The Age Of American Unreason

Susan Jacoby’s new book The Age of American Unreason, says that Americans are growing dumber and dumber.  From Salon.Com

 To top it all off, when she was invited back to her alma mater, Michigan State University, to receive an honorary award, she struck up a conversation with an honors student in the College of Communications Arts, only to find that the young woman had never even heard of Franklin D. Roosevelt’s fireside chats. Apparently, even when students felt like talking they didn’t know enough about their own disciplines to be worth talking to.

Such are the little disillusionments that vex a public intellectual’s soul. Furthermore, as Jacoby sees it, they are telling the same story as those shocking polls that show most Americans can’t list the rights guaranteed by the First Amendment or find Iraq on a map. All of it confirms her suspicion that “the scales of American history have shifted heavily against the vibrant and varied intellectual life so essential to a functioning democracy.”
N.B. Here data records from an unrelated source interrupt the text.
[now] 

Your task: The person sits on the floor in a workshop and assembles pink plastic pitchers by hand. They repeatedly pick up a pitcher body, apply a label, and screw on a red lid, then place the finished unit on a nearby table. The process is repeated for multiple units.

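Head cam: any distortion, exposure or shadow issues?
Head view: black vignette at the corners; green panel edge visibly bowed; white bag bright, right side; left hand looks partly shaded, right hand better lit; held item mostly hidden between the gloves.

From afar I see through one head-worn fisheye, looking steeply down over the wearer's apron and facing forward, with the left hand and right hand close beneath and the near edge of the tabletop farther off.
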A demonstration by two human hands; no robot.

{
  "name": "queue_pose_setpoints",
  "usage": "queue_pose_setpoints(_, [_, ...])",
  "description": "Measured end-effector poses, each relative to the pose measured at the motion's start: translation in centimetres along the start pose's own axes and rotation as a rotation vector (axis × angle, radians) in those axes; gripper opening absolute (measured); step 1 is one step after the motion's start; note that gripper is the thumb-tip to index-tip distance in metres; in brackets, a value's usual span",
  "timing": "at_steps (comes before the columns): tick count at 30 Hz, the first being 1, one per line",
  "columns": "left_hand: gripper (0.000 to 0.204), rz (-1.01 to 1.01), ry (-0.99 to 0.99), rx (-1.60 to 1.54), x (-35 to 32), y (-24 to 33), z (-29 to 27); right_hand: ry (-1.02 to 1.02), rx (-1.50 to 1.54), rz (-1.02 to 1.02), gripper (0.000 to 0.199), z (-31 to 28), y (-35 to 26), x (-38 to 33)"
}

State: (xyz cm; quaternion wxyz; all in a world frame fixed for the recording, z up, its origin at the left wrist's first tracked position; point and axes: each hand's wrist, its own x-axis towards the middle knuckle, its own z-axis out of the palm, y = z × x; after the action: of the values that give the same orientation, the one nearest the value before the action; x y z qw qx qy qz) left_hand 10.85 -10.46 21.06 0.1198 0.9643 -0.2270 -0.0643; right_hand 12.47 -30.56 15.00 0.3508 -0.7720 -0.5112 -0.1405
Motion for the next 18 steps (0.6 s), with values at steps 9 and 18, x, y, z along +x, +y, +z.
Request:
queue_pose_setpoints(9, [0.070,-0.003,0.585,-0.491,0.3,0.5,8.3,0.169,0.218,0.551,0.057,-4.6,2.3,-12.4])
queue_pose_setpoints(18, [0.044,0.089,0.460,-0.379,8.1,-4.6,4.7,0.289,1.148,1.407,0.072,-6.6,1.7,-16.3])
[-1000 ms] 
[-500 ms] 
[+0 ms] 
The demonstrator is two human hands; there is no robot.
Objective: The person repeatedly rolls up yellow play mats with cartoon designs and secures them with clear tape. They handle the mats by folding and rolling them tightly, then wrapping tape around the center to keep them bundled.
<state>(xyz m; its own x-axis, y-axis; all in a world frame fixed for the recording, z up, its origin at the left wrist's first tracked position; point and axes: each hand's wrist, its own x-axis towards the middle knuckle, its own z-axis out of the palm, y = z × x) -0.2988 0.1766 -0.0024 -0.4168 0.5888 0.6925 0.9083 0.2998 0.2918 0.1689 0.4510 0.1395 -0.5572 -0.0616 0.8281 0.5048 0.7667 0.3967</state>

She seems to be preaching to the choir, obviously the folks who buy and read her book don’t fit the description of the uneducated masses. To the educated, Jacoby isn’t saying anything new (Wow! Americans watch a lot of TV? I never knew that!), and the people she’s criticizing will never read the book.

From VioletEclipse:  

The problem is, when someone — even someone I generally agree with — throws out a shock statistic like “99.99% of adults haven’t opened a single book this year,” you have to wonder about the data collection methods behind the statistic. Swallowing the numbers without knowing where they came from is participating in the dumbing-down. One might even say that throwing out such shock stats is helping to dumb down America.